Please return the lines below verbatim, beginning at the one that has "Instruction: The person" and stopping after the one that has "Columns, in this", and add no other lines.

━━ Exercise input

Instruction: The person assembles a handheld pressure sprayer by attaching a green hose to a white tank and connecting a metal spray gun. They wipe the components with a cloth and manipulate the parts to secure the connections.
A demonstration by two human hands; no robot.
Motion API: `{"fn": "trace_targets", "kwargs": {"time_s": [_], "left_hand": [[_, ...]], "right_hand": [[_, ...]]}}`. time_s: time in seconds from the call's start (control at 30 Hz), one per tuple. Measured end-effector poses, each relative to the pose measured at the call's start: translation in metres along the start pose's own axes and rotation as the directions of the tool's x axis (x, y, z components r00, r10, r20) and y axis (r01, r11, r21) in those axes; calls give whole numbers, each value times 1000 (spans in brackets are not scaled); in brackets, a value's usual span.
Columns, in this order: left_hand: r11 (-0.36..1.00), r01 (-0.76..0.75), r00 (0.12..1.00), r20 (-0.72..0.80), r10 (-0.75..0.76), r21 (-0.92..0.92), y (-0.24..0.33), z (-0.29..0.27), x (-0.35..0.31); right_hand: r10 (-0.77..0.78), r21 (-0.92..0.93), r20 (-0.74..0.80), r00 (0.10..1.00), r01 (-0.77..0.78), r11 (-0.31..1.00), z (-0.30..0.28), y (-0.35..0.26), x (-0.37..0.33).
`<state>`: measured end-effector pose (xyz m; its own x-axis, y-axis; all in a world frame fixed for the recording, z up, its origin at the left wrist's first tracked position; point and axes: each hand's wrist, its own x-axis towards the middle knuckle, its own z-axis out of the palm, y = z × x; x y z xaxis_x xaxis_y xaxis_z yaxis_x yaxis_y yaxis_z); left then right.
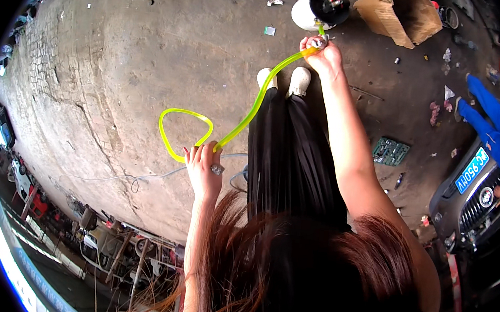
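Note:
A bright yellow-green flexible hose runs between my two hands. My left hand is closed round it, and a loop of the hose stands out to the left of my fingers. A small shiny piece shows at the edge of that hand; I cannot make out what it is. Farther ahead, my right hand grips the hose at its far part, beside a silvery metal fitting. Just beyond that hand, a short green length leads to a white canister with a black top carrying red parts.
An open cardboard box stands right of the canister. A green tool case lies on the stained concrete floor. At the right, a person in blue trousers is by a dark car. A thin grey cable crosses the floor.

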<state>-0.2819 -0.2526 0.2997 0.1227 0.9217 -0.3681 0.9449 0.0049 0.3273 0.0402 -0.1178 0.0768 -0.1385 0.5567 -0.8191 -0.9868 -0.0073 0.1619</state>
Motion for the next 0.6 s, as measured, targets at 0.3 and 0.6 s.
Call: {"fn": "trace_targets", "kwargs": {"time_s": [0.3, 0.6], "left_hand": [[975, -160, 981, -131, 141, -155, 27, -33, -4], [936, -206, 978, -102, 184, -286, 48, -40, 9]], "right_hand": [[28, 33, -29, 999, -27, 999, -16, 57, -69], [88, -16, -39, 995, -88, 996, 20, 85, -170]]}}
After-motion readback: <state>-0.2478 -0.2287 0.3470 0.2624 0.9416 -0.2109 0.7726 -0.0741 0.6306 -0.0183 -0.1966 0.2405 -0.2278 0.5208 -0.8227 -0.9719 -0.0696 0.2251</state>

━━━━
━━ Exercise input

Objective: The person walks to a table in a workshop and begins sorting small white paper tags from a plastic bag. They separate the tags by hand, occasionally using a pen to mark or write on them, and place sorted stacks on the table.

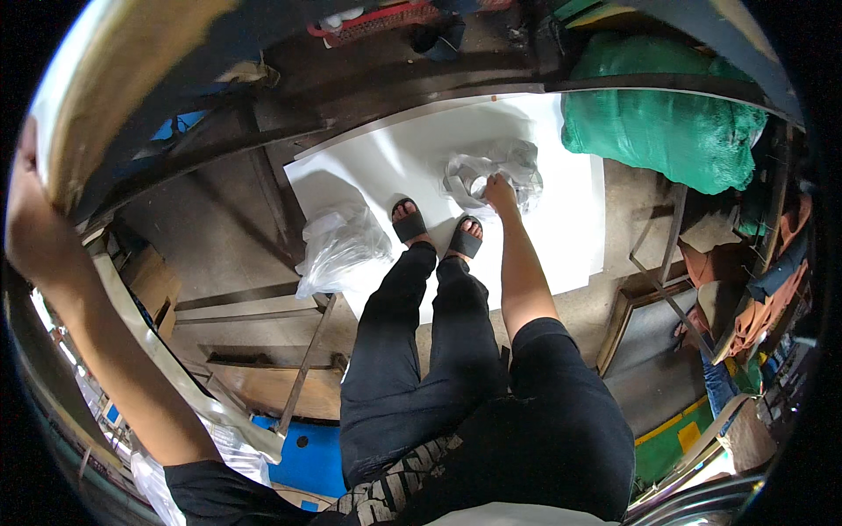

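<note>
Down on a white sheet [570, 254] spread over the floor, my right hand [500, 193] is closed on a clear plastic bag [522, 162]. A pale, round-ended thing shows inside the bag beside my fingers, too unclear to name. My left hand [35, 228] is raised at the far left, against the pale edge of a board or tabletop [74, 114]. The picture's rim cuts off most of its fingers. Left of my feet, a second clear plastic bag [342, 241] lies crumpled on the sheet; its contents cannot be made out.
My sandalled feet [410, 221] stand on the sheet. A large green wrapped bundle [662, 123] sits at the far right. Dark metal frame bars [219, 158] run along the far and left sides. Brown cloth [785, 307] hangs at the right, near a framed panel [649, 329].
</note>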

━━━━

#### [Response to this task]
Instruction: The person assembles a handheld pressure sprayer by attaching a green hose to a white tank and connecting a metal spray gun. They wipe the components with a cloth and manipulate the parts to secure the connections.
A demonstration by two human hands; no robot.
Motion API: `{"fn": "trace_targets", "kwargs": {"time_s": [_], "left_hand": [[_, ...]], "right_hand": [[_, ...]]}}`. time_s: time in seconds from the call's start (control at 30 Hz), one per tuple. Measured end-effector poses, each relative to the pose measured at the call's start: translation in metres along the start pose's own axes and rotation as the directions of the tool's x axis (x, y, z components r00, r10, r20) and y axis (r01, r11, r21) in those axes; calls give whole numbers, each value times 1000 (spans in brackets are not scaled); in brackets, a value's usual span.
Columns, in this order: left_hand: r11 (-0.36..1.00), r01 (-0.76..0.75), r00 (0.12..1.00), r20 (-0.72..0.80), r10 (-0.75..0.76), r21 (-0.92..0.92), y (-0.24..0.33), z (-0.29..0.27), x (-0.35..0.31); right_hand: r10 (-0.77..0.78), r21 (-0.92..0.93), r20 (-0.74..0.80), r00 (0.10..1.00), r01 (-0.77..0.78), r11 (-0.31..1.00), z (-0.30..0.28), y (-0.35..0.26), x (-0.37..0.33).

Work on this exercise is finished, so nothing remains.